#### [WHAT TO WORK ON]
Starting from the first line, transcribe the whole listing exactly.

—————

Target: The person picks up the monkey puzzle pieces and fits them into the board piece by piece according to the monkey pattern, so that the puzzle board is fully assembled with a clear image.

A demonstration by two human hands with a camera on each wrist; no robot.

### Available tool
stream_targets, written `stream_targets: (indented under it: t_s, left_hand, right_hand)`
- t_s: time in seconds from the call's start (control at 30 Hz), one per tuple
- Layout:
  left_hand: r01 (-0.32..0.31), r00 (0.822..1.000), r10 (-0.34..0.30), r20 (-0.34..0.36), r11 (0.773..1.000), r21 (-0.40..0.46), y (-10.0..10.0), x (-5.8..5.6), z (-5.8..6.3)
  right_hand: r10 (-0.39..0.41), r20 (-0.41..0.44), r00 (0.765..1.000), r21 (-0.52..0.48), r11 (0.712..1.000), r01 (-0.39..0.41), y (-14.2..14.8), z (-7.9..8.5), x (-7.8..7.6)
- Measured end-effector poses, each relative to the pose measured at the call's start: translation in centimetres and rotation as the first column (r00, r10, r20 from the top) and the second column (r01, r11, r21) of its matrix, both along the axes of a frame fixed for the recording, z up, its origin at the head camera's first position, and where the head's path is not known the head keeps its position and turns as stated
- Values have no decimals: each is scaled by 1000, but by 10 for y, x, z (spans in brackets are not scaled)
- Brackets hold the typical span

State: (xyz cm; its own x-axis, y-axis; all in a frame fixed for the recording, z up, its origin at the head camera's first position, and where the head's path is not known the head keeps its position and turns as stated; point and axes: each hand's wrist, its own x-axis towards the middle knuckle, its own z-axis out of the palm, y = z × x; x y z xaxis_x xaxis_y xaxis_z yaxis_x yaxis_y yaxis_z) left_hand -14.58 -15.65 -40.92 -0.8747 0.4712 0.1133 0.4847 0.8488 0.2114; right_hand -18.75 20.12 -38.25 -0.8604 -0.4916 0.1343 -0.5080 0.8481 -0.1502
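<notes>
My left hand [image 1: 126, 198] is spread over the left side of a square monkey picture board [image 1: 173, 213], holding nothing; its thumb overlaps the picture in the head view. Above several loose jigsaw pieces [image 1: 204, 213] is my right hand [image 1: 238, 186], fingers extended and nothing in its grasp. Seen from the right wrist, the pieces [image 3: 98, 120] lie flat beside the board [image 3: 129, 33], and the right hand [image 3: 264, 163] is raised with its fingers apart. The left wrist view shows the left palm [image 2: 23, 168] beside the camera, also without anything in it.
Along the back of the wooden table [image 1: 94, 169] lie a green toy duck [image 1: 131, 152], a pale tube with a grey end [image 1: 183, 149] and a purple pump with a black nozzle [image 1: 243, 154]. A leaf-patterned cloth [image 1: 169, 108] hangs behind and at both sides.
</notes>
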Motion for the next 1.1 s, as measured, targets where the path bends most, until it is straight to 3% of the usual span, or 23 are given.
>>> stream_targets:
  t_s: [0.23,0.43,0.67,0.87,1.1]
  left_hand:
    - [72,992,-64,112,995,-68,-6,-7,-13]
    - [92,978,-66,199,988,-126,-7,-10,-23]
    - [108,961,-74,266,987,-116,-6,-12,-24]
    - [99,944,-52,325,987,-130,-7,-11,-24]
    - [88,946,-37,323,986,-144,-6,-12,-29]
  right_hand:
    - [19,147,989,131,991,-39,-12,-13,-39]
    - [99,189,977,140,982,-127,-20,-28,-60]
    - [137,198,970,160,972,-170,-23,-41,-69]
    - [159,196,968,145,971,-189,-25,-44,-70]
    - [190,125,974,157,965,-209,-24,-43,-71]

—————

#### [TASK OUTPUT]
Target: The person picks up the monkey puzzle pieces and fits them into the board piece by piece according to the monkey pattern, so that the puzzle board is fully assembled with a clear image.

A demonstration by two human hands with a camera on each wrist; no robot.

### Available tool
stream_targets, written `stream_targets: (indented under it: t_s, left_hand, right_hand)`
- t_s: time in seconds from the call's start (control at 30 Hz), one per tuple
- Layout:
  left_hand: r01 (-0.32..0.31), r00 (0.822..1.000), r10 (-0.34..0.30), r20 (-0.34..0.36), r11 (0.773..1.000), r21 (-0.40..0.46), y (-10.0..10.0), x (-5.8..5.6), z (-5.8..6.3)
  right_hand: r10 (-0.39..0.41), r20 (-0.41..0.44), r00 (0.765..1.000), r21 (-0.52..0.48), r11 (0.712..1.000), r01 (-0.39..0.41), y (-14.2..14.8), z (-7.9..8.5), x (-7.8..7.6)
- Measured end-effector poses, each relative to the pose measured at the call's start: translation in centimetres and rotation as the first column (r00, r10, r20 from the top) and the second column (r01, r11, r21) of its matrix, both along the axes of a frame fixed for the recording, z up, its origin at the head camera's first position, and where the head's path is not known the head keeps its position and turns as stated
- Values have no decimals: each is scaled by 1000, but by 10 for y, x, z (spans in brackets are not scaled)
- Brackets hold the typical span

State: (xyz cm; its own x-axis, y-axis; all in a frame fixed for the recording, z up, its origin at the head camera's first position, and where the head's path is not known the head keeps its position and turns as stated; point and axes: each hand's wrist, its own x-axis towards the middle knuckle, its own z-axis out of the palm, y = z × x; x y z xaxis_x xaxis_y xaxis_z yaxis_x yaxis_y yaxis_z) left_hand -14.58 -15.65 -40.92 -0.8747 0.4712 0.1133 0.4847 0.8488 0.2114; right_hand -18.75 20.12 -38.25 -0.8604 -0.4916 0.1343 -0.5080 0.8481 -0.1502
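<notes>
My left hand [image 1: 126, 198] is spread over the left side of a square monkey picture board [image 1: 173, 213], holding nothing; its thumb overlaps the picture in the head view. Above several loose jigsaw pieces [image 1: 204, 213] is my right hand [image 1: 238, 186], fingers extended and nothing in its grasp. Seen from the right wrist, the pieces [image 3: 98, 120] lie flat beside the board [image 3: 129, 33], and the right hand [image 3: 264, 163] is raised with its fingers apart. The left wrist view shows the left palm [image 2: 23, 168] beside the camera, also without anything in it.
Along the back of the wooden table [image 1: 94, 169] lie a green toy duck [image 1: 131, 152], a pale tube with a grey end [image 1: 183, 149] and a purple pump with a black nozzle [image 1: 243, 154]. A leaf-patterned cloth [image 1: 169, 108] hangs behind and at both sides.
</notes>
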Motion for the next 1.1 s, as measured, targets where the path bends most, until it is straight to 3% of the usual span, or 23 are given.
>>> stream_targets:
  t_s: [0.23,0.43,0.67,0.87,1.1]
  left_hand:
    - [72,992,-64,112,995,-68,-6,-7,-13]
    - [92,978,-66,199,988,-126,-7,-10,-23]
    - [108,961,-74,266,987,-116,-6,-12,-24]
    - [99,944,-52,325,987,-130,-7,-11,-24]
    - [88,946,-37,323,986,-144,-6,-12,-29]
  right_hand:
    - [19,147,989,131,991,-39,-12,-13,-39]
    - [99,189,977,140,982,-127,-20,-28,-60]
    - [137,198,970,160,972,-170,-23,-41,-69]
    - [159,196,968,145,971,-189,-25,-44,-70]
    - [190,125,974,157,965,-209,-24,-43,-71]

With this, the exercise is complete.